#### [Prompt]
Leave the pictures out and repeat the rest of the data below exactly.

◆ ◆ ◆ ◆ ◆

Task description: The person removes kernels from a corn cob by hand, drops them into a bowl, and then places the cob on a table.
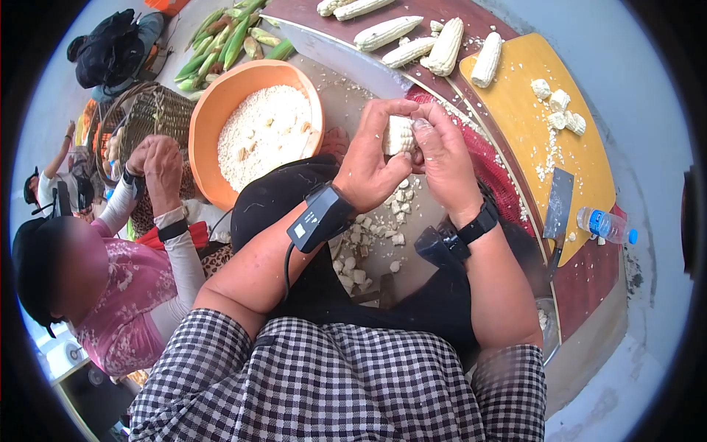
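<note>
A short chunk of white corn cob [398,137] is gripped between my two hands, its rows of kernels facing up. My left hand [373,156] wraps its fingers around the far side, with the thumb along the near edge. From the other side my right hand [443,160] closes on the same chunk, thumb bent against its end. Some of the right fingers are hidden behind the piece. To the left of my hands stands an orange basin [199,158] holding loose white kernels [258,132] and a few cob bits. Broken cob pieces [357,276] lie on the floor below.
On the right, a yellow cutting board [589,158] carries corn chunks [560,101], a cleaver [560,202] and a water bottle [605,225]. Peeled cobs [445,48] lie on the dark red table. Unhusked corn [234,40] and a wicker basket [151,110] are beyond. A co-worker [121,287] sits at left.
</note>
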Action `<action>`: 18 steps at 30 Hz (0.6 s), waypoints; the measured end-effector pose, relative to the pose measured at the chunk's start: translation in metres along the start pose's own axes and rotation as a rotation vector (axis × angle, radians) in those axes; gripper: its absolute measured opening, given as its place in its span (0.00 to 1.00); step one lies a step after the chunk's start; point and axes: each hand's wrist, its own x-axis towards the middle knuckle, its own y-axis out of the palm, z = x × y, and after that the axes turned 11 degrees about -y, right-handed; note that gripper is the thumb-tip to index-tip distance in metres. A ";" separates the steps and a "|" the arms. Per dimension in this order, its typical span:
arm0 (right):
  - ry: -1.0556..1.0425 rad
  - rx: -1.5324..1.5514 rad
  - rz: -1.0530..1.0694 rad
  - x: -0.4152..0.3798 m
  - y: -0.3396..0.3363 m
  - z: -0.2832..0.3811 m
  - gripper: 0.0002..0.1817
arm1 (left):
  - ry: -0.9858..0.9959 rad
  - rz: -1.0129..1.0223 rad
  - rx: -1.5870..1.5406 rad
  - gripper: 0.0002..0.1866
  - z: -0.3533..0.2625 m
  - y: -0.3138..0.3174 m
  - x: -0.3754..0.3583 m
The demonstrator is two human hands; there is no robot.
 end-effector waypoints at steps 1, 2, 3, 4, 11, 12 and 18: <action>-0.029 -0.061 -0.006 0.000 0.001 -0.001 0.09 | 0.041 -0.010 0.028 0.32 0.002 -0.001 0.002; -0.056 -0.099 -0.009 0.000 0.001 -0.001 0.09 | 0.082 -0.019 0.056 0.32 0.004 -0.001 0.003; -0.084 -0.138 -0.012 -0.001 0.002 -0.001 0.08 | 0.040 -0.021 -0.060 0.32 0.002 0.000 0.002; -0.111 -0.177 -0.015 -0.001 0.004 -0.002 0.08 | -0.002 -0.022 -0.176 0.31 -0.001 0.003 0.002; 0.018 0.091 -0.065 0.002 0.006 0.005 0.09 | -0.055 0.006 -0.302 0.33 -0.015 0.001 -0.001; 0.032 0.096 -0.053 0.004 0.007 0.010 0.10 | -0.004 -0.007 -0.203 0.33 -0.012 0.000 0.000; 0.082 0.154 -0.002 0.005 0.005 0.003 0.14 | 0.042 -0.034 -0.067 0.32 -0.008 -0.004 0.001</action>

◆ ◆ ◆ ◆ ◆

#### [Answer area]
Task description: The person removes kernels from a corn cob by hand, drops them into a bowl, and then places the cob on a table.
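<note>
A short chunk of white corn cob [398,137] is gripped between my two hands, its rows of kernels facing up. My left hand [373,156] wraps its fingers around the far side, with the thumb along the near edge. From the other side my right hand [443,160] closes on the same chunk, thumb bent against its end. Some of the right fingers are hidden behind the piece. To the left of my hands stands an orange basin [199,158] holding loose white kernels [258,132] and a few cob bits. Broken cob pieces [357,276] lie on the floor below.
On the right, a yellow cutting board [589,158] carries corn chunks [560,101], a cleaver [560,202] and a water bottle [605,225]. Peeled cobs [445,48] lie on the dark red table. Unhusked corn [234,40] and a wicker basket [151,110] are beyond. A co-worker [121,287] sits at left.
</note>
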Action `<action>`: 18 steps at 30 Hz (0.6 s), waypoints; the measured end-effector pose, relative to the pose measured at the chunk's start: translation in metres along the start pose's own axes and rotation as a rotation vector (axis × angle, radians) in those axes; gripper: its absolute measured opening, given as its place in its span (0.00 to 1.00); step one lies a step after the chunk's start; point and axes: each hand's wrist, its own x-axis towards the middle knuckle, its own y-axis out of the palm, z = x × y, and after that the axes turned 11 degrees about -y, right-handed; note that gripper is the thumb-tip to index-tip distance in metres. A ";" separates the steps and a "|" the arms. Per dimension in this order, its typical span:
arm0 (right):
  - ry: -1.0556..1.0425 rad
  - rx: -1.5324..1.5514 rad
  - rz: -1.0530..1.0694 rad
  - x: -0.4152..0.3798 m
  - y: -0.3396..0.3363 m
  - z: -0.2832..0.3811 m
  - gripper: 0.0002..0.1817
arm1 (left):
  - ry: -0.9858..0.9959 rad
  - rz: -1.0129..1.0223 rad
  - rx: -1.5870..1.5406 rad
  - gripper: 0.0002..0.1866
  - z: -0.3533..0.2625 m
  - y: -0.3138..0.3174 m
  - x: -0.3754..0.3583 m
The demonstrator is two human hands; there is no robot.
 end-effector waypoints at steps 1, 2, 3, 4, 11, 12 and 18: <action>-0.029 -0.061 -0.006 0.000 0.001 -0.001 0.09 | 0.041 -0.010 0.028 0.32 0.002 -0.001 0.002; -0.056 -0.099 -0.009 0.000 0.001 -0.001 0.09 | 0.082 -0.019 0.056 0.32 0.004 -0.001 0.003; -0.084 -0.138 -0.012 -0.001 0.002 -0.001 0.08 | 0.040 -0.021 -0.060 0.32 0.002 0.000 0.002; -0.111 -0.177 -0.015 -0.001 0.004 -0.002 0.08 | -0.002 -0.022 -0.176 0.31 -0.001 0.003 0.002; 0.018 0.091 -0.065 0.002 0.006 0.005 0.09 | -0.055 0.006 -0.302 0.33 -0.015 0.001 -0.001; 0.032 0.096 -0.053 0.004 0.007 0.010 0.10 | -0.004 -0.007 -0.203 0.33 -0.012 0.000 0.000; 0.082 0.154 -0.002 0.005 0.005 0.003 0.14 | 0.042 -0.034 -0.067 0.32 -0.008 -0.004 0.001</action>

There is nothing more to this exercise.